Experimental Design Details
In stage 1, we recruit a representative sample of the German population who represent clients seeking financial advice. We elicit three kinds of information from these clients: (1) using a standardized questionnaire from financial advisors, we obtain clients’ stated financial risk preferences as it is actually elicited in typical advise processes, (2) using a validated interactive risk simulation method (Kaufmann et al. 2013, Bradbury et al. 2015), we elicit the clients’ actual financial risk preferences in the form of a preferred risky share in a portfolio, (3) we ask for various demographic information, such as gender, age, or the clients’ race, as well as open text field information about the clients' looks and hobbies. We vary the order between (1) and (2).

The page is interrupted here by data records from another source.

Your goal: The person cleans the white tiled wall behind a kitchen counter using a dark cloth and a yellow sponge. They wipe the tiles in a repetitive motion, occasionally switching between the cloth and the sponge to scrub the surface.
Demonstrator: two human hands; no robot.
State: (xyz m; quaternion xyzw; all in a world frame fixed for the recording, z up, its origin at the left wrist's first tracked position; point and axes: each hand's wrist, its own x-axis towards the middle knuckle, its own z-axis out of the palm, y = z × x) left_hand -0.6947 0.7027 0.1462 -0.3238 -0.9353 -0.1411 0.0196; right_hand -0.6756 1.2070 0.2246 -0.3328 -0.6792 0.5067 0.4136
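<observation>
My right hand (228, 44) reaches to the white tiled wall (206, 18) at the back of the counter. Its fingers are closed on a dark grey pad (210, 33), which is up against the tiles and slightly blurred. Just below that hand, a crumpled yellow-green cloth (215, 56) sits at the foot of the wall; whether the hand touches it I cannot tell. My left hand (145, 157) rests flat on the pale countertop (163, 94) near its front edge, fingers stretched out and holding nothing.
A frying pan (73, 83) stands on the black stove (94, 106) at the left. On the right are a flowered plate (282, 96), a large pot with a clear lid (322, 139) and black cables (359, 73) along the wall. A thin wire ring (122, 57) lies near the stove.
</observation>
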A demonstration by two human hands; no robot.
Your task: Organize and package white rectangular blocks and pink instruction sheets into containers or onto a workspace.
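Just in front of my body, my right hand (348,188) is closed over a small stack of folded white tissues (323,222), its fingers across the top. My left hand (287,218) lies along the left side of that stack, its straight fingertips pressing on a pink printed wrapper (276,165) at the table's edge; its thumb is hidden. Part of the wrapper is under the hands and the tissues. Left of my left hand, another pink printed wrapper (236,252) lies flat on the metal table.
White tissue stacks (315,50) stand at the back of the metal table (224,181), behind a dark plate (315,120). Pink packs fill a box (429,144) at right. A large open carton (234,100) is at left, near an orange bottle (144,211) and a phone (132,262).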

In stage 2, we recruit another German sample. All participants are presented with a sequence of ten client profiles, including AI-generated images (based on (3) above), as well as information from (1), and (3). They are asked for (i) their portfolio recommendation for the particular client and (ii) how confident they feel about this advice.
In stage 2 we vary whether the financial advisors are paid out (i) according to how well their advice matches the own portfolio choice of the clients as elicited with the interactive risk simulation tool, (ii) by a fixed fee, irrespective of their advice, as a randomly drawn advice will automatically be implemented for the respective client, or (iii) by a fixed fee, conditional on whether a randomly drawn advice was accepted by the respective client.
In a cross-intervention to (ii) and (iii), we also vary whether (a) the financial advisors see the outcome of the interactive risk simulation tool (2) or (b) not.
We plan to run (i), (iia/iib), and (iiia/iiib) among laymen who take the role of a financial advisor in our experiment (laymen sample).
We plan to independently run (i), (iia), and (iiia) among practicing financial advisors (expert sample).